Replacing the Relational Engine with a Hierarchical Engine
SQLs processing automatically supports full hierarchical processing, taking advantage of all the powerful capabilities and principles that come with the overlap of hierarchical and relational processing principles. Putting an ANSI SQL relational interface over a hierarchical processing engine to replace the relational engine should not be that difficult. This is possible because hierarchical processing is a subset of relational processing. This enables SQL's hierarchical processing powerful and principled subset of relational processing to be replaced with a simpler memory friendly powerful hierarchical engine that can still fulfill the NoSQL capabilities mentioned above. Hierarchical engines do not replicate data which avoids relational data explosions. They always reflect the actual data exactly. In addition, performing joins of hierarchical structure views is performed internally with a simple link operation instead of expensive relational joins.
Automatic Parallel Processing
Hierarchical structures' natural parallel processing capabilities may be very useful in a cloud environment by utilizing parallel processing's dynamic memory utilization and the cloud's ability to service the request on demand and pay as you go basis.
Hierarchical data structures are naturally parallelizable. By examining the hierarchical data structure with its nodes (or processing tasks) in Figure 2 below, it can be seen how it naturally maps directly to the parallel pathways. The parallel paths are: A/B/C; C/D; C/E; A/F/G; G/H; and G/I. In addition, their multiple data occurrences at each node can be parallel processed too. This is a much higher than normal level of parallelization possible.

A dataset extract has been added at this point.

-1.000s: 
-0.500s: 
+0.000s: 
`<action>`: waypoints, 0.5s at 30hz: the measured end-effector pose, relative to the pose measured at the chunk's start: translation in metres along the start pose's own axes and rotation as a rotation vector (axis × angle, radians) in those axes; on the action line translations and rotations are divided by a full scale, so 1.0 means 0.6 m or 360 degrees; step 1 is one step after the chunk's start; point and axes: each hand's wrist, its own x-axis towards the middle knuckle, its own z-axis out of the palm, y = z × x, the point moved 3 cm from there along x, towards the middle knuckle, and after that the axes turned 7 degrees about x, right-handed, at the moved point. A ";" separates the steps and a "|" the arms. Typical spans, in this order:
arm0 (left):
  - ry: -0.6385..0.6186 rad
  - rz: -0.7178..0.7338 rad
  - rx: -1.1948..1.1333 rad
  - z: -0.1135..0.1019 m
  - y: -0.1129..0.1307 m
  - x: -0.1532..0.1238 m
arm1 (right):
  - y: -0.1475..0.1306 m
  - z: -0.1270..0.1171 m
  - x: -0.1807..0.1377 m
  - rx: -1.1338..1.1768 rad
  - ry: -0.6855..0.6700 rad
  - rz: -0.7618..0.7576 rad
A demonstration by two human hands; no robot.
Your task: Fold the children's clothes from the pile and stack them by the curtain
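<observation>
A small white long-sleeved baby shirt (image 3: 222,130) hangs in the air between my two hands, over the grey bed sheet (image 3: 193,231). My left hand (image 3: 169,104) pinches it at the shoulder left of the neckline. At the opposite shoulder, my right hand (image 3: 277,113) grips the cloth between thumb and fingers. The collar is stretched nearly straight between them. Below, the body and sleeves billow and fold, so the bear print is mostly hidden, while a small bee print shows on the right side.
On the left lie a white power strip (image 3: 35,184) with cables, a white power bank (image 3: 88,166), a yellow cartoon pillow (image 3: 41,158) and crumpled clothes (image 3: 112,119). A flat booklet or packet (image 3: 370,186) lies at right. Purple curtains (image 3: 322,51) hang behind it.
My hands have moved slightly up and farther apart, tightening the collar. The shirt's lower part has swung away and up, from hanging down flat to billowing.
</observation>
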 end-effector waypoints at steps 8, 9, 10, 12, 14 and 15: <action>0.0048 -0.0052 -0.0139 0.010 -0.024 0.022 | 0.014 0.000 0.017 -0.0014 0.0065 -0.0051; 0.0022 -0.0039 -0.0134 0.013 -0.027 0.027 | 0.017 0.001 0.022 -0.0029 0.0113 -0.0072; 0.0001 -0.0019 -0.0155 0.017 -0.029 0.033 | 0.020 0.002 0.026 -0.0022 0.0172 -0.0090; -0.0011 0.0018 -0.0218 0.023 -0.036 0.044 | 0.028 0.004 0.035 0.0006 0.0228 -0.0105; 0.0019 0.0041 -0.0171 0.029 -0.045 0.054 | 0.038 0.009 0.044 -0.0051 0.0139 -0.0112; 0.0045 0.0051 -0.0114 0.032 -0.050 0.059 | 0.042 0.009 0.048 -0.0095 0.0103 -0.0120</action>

Nodes like C and G, which produce multiple pathways as shown in Figure 2 are natural sync points for database processing. This means that all of their children and their multiple occurrences must be processed under the same parent node data occurrence before moving on. This is because moving to the next parent data node occurrence before all its children are processed can lose database positioning for the current parent's physical database node occurrence. For example, if node D completes before node E, node C must wait for node E to complete.
A possible problem to full parallel processing of SQL's hierarchical queries is the Final Query Processing after the Database Processing completes, shown in Figure 2. But it can be pipelined with the Database Processing. This means that a new query can start processing while the Final Processing of the previous query is operating. This helps with the overall throughput of the queries.
Since hierarchical data processing can be highly processed in parallel automatically, this makes it a good candidate for cloud processing with its unpredictable dynamic memory utilization and increased throughput. For additional information on parallel processing of hierarchical data see: http://www.devx.com/SpecialReports/Article/40939/1954.
This article has shown that cutting back on database memory usage and the storage footprint size does not have to result in giving up data processing principles, the ability to turn data into information, ease of use, and the support of advanced capabilities.